Nei tempi antichi, si narrava che ne i riti esoterici i suffumigi con foglie di rosmarino rendessero più attivi e intraprendenti; che cacciassero gli spiriti maligni, disinfettando l’aria. Si diceva pure che fossero salutari nelle camere degli ammalati.
Un altro bell’uso ci giunge dal tardo medioevo. Si dice che fu l’«Acqua di rosmarino» o «Ungarnwasserz», l’acqua ungherese, a mantenere sempre bellissima la regina Isabella — quale Isabella non vien specificato — attraverso gli anni. La ricetta era semplice: 200 grammi di foglie e fiori di rosmarino, 40 grammi di foglie di menta piperita, coperti da mezzo litro di grappa.
Si lasciavano riposare per quaranta giorni al buio, si filtravano e si mescolava l’infuso con la stessa quantità di acqua di rose. Magari funziona…
Il rosmarino sopporta temperature fino a cinque, sei gradi sotto lo zero. Sarebbe meglio farsi regalare un paio di rametti di una vecchia pianta cresciuta nelle nostre zone: messi in un bicchiere, producono radichette in poco tempo. Si piantano in un vaso, e si lasciano crescere per un paio d’anni, fino a che si sono irrobustiti, poi si trasferiscono in piena terra, al sole, in un posto un poco riparato d’inverno.
Il rosmarino venduto nei vivai proviene spesso da zone più calde delle nostre, perciò a volte muore. Si perde anche, perché, chi lo coltiva in vaso, si dimentica di bagnarlo durante l’inverno: ha bisogno di acqua da ottobre in poi, sempre solo quando la terra è asciutta.
Nei nostri orti cresce — se il clima lo permette — in un angolo vicino allo steccato che circonda le aiuole; pare sia arrivato quassù importato dai padri benedettini.

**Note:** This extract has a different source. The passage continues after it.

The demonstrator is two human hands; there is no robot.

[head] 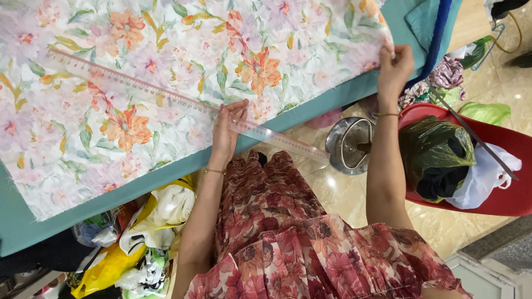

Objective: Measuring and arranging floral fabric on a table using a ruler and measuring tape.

Da noi è una «Schutzpflanze», pianta protettrice, da usare per il battesimo del bebè — un rametto va infilato nelle fasce —; nei mazzolini per i funerali — fra le dita del defunto e nelle corone sulla bara —; e anche per i matrimoni, nel mazzetto da portare all’occhiello dello sposo e nel bouquet della sposa.